Laurence Fautra, maire Les Républicains de Décines-Charpieu, a évoqué une tragédie survenue le 11 mai : un incendie criminel à l'origine d'une perte tragique de trois vies, résultant vraisemblablement de luttes de pouvoir entre bandes. Vingt-huit familles ont été privées de leur logement, accentuant ainsi la vulnérabilité des habitants face à la montée du narcotrafic, un fléau qui, selon Fautra, ne devrait pas être banalisé.
Le même jour, la maire a pris des mesures pour reloger ces familles temporairement et assurer leur soutien quotidien, révélant la complexité des situations engendrées par la montée du narcotrafic. De plus, elle a exprimé sa volonté de rencontrer le ministre de l'Intérieur, Laurent Nuñez, pour aborder ce problème urgent. Ce dernier lui a confirmé qu'il examinerait la situation, mais sans promesse d'action concrète.
Fautra insiste sur la nécessité d'une brigade spécialisée, une sorte de « police de proximité », pour renforcer la sécurité dans les quartiers touchés.
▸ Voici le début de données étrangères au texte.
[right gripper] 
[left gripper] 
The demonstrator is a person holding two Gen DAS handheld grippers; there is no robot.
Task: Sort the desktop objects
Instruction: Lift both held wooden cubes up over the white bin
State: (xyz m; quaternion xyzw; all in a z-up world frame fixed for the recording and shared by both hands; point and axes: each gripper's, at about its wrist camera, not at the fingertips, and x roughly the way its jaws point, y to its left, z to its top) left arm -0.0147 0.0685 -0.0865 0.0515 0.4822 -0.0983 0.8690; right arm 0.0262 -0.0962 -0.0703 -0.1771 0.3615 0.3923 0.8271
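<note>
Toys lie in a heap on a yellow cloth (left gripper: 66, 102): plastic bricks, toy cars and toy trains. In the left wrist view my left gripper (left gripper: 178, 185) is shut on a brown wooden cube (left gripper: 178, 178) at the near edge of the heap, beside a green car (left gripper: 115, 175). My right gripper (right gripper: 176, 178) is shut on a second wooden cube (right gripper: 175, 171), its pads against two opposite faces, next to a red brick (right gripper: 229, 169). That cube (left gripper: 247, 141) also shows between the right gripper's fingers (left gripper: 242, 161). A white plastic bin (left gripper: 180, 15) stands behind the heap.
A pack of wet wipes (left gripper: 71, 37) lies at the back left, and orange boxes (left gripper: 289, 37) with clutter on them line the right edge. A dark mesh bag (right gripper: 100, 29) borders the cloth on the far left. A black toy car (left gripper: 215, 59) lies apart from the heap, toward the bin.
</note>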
Elle déclare : « Il ne m’a rien promis du tout, mais il va regarder les chiffres, car ce sont eux qui parlent. » L'interdiction de publication a laissé en suspens la réponse officielle du ministère sur les chiffres relatifs à cette problématique.
La montée du narcotrafic à Lyon est désormais une question de sécurité publique, poussant les maires à s'organiser pour défendre leurs communes. Les avis d'experts, comme ceux d'analystes de l’INSEE, confortent ces inquiétudes en suggérant que les problèmes de sécurité seront de plus en plus prégnants si aucune action n'est prise rapidement.